▶ [TASK GOAL]:
Only the lines below, from the one with "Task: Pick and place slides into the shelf" through the one with "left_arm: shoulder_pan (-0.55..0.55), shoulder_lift", are to be written out, exactly.

═══ STUDY MATERIAL

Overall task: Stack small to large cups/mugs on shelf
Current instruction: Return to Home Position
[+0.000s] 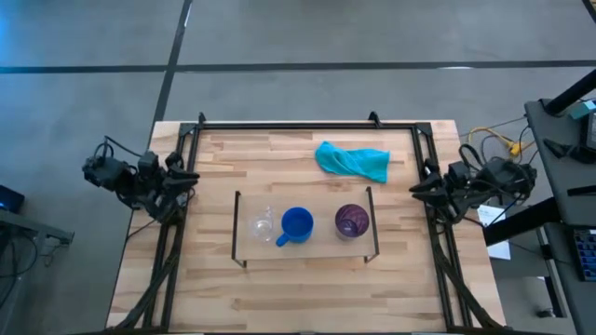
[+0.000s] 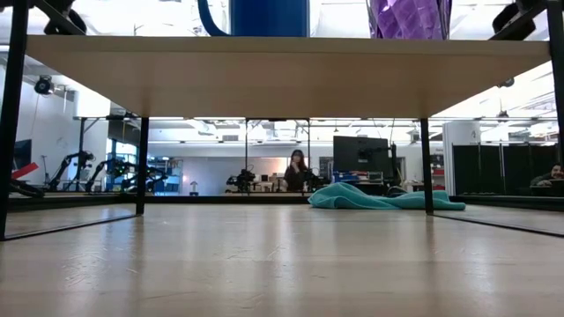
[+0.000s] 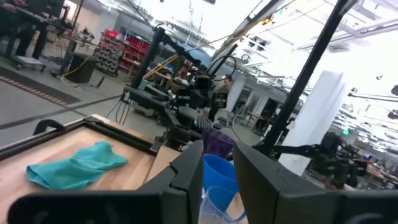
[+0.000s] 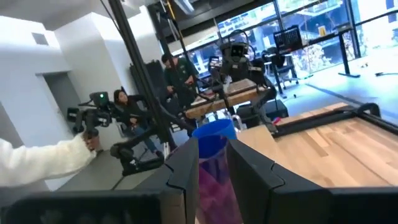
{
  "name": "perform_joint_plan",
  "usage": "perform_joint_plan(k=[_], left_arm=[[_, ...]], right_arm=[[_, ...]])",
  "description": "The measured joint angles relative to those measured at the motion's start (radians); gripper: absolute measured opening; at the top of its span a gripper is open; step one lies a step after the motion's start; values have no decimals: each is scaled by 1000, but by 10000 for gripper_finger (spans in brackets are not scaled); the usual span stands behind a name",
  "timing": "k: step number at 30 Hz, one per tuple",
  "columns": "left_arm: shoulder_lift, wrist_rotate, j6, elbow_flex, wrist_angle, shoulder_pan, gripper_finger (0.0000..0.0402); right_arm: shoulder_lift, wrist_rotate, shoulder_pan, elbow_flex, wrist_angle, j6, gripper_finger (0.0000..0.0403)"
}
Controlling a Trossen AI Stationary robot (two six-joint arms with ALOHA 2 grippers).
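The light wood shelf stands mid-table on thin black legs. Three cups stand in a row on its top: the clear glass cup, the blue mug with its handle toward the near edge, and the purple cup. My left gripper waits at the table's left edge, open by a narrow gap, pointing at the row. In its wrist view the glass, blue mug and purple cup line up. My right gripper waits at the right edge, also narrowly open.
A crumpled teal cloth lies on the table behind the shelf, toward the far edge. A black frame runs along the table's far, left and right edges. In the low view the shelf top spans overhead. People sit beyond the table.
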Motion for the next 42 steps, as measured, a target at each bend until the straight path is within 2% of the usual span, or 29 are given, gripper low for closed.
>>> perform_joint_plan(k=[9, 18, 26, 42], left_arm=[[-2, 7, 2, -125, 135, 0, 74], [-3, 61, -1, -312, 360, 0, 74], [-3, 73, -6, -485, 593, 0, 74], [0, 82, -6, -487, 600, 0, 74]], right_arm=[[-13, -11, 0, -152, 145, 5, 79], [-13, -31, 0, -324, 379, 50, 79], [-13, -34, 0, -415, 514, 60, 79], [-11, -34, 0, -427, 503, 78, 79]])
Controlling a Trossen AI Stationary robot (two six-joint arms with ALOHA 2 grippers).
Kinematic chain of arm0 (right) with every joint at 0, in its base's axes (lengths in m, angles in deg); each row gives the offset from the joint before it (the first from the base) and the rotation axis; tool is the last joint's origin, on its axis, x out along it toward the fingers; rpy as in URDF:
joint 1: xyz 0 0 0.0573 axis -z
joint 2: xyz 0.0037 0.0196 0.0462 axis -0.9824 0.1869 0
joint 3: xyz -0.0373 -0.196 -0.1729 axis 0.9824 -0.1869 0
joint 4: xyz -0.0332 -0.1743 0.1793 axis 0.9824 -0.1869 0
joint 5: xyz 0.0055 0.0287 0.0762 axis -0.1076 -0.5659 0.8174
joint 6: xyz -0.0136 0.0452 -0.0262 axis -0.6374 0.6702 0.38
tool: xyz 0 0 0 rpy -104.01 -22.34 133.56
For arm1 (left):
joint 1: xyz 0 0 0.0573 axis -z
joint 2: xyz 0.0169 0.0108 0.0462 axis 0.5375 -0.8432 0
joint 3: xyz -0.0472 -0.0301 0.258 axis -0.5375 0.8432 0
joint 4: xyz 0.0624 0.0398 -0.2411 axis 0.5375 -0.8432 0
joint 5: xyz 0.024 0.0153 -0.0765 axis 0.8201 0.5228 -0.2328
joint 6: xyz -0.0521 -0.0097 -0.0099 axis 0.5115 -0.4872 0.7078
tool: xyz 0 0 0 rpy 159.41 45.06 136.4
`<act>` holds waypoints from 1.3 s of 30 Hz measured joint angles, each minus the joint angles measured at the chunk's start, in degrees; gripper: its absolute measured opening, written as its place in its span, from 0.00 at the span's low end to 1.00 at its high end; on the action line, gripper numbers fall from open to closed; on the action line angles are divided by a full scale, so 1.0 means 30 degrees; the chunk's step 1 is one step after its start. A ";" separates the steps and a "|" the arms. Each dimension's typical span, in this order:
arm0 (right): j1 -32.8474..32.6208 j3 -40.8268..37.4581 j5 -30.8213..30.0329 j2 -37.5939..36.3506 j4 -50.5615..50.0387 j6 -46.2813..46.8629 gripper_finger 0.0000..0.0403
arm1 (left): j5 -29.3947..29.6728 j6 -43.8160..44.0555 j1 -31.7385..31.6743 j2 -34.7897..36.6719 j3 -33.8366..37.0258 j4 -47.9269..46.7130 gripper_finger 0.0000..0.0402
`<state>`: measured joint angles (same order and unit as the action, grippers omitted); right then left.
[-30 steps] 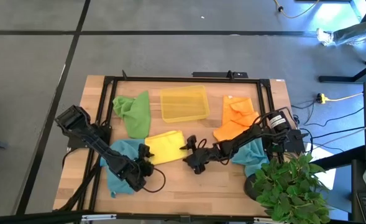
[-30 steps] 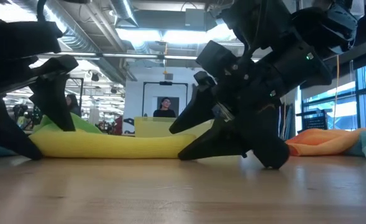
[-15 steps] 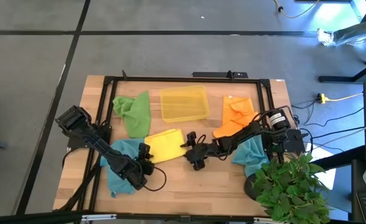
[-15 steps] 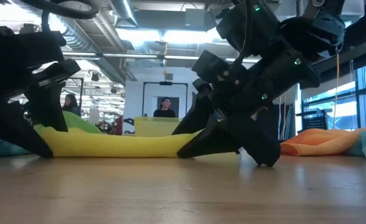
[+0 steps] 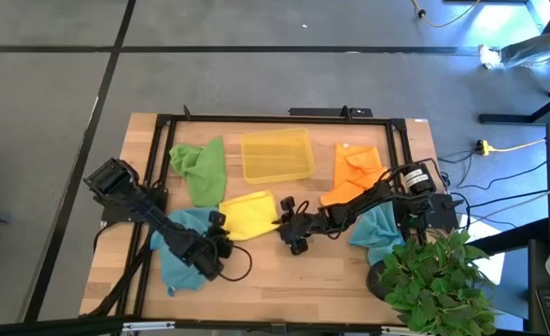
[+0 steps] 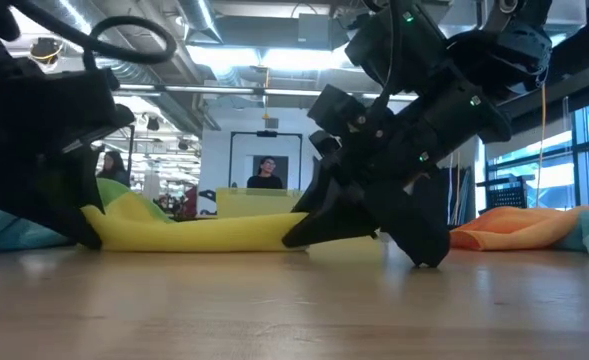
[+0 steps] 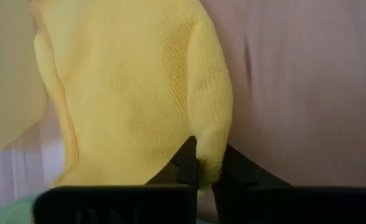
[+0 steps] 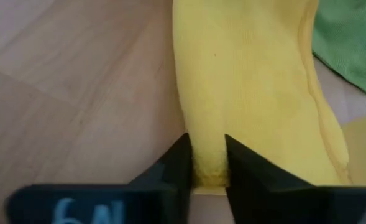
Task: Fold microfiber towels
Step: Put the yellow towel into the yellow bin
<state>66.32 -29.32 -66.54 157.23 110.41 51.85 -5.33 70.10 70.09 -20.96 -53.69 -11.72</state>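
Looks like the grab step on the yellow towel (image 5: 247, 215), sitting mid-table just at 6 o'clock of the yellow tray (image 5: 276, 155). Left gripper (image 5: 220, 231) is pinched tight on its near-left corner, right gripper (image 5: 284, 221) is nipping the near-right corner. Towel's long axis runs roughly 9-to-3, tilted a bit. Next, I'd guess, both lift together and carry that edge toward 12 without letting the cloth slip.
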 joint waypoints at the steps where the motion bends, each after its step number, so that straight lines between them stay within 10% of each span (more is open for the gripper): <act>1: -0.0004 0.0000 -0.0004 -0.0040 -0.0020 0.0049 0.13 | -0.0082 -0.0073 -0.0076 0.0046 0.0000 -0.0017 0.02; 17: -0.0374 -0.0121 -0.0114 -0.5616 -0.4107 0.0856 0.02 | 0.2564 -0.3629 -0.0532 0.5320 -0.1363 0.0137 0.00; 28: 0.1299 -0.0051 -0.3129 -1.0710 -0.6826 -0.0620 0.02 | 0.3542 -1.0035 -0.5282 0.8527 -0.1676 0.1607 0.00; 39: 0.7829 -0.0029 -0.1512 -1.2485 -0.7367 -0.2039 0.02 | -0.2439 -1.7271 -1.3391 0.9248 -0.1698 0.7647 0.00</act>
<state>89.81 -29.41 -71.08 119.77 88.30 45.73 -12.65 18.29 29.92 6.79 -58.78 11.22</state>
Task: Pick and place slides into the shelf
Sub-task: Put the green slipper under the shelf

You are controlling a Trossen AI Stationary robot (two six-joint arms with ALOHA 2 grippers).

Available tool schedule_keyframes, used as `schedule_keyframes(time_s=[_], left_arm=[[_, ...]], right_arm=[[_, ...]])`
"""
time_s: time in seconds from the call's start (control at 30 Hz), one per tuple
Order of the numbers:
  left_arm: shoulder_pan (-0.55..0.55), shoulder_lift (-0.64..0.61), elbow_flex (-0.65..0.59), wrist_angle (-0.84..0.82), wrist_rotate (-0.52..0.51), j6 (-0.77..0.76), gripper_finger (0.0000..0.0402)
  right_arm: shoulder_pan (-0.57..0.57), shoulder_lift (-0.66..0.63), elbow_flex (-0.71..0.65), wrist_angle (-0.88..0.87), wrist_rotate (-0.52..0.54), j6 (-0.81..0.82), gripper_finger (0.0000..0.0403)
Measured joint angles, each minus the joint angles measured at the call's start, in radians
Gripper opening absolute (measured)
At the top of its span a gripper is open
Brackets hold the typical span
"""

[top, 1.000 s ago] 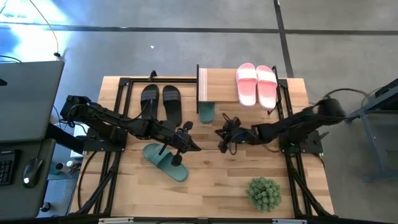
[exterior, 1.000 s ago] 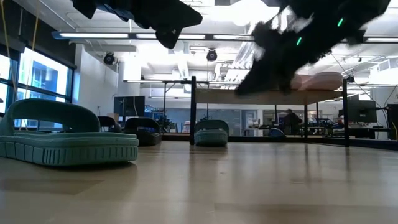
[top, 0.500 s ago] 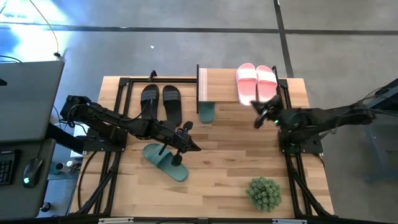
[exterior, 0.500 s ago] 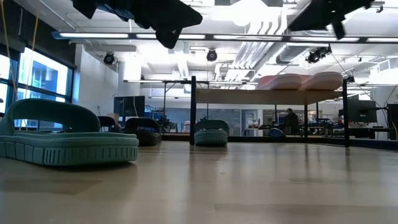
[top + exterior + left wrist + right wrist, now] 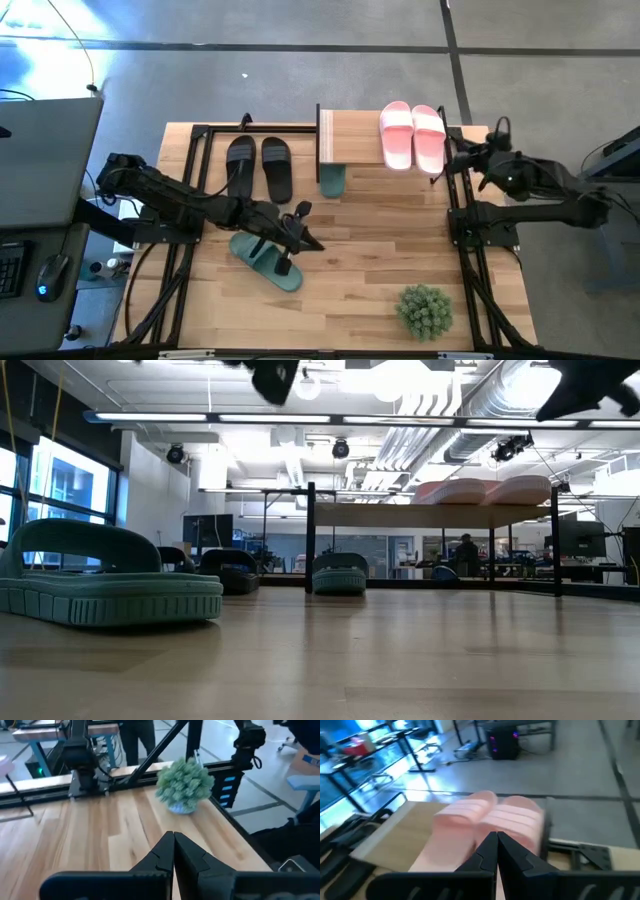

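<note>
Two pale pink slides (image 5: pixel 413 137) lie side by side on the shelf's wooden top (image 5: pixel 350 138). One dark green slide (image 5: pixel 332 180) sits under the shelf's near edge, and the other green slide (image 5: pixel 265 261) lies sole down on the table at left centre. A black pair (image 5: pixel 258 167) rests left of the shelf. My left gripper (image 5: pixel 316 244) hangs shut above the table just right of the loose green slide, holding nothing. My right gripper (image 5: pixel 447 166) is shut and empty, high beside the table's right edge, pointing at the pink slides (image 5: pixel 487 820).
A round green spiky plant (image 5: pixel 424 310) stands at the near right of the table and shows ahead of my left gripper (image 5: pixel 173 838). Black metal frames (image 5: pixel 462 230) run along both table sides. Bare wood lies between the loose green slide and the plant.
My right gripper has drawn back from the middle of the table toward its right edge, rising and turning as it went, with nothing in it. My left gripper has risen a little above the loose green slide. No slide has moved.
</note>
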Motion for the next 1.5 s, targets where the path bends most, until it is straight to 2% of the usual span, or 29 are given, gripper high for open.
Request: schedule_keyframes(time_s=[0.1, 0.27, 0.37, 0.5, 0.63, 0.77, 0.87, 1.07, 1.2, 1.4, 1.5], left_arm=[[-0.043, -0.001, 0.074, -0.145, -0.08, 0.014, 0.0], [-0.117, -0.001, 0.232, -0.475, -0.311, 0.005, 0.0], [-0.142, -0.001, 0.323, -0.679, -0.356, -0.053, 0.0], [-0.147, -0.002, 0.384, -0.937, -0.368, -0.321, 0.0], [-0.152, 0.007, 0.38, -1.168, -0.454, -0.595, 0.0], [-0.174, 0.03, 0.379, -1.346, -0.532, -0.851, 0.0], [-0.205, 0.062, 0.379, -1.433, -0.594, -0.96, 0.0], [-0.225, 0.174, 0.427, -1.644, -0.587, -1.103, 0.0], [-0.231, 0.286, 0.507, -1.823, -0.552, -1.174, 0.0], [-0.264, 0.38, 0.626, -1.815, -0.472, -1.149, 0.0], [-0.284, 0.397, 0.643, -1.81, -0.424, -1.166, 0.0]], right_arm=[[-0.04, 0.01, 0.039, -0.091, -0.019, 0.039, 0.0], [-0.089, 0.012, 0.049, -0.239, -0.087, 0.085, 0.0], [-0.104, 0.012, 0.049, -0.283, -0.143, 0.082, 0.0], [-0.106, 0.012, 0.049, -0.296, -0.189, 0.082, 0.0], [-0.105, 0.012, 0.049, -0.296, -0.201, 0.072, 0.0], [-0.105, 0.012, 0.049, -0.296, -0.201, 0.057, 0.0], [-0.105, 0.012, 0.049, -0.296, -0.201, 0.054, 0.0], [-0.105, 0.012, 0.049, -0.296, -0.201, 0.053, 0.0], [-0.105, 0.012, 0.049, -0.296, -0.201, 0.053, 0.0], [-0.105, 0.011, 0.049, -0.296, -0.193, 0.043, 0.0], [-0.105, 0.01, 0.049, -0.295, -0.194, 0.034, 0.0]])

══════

▶ [EXPECTED OUTPUT]:
Task: Pick and place slides into the shelf
Sub-task: Put the green slipper under the shelf

You are controlling a Trossen AI Stationary robot (two six-joint arms with ALOHA 2 grippers).

Available tool schedule_keyframes, used as `schedule_keyframes(time_s=[_], left_arm=[[_, ...]], right_arm=[[_, ...]])`
"""
time_s: time in seconds from the call's start (control at 30 Hz), one per tuple
Order of the numbers:
  left_arm: shoulder_pan (-0.55..0.55), shoulder_lift (-0.64..0.61), elbow_flex (-0.65..0.59), wrist_angle (-0.84..0.82), wrist_rotate (-0.52..0.51), j6 (-0.77..0.76), gripper_finger (0.0000..0.0402)

With the answer given, the exercise is closed.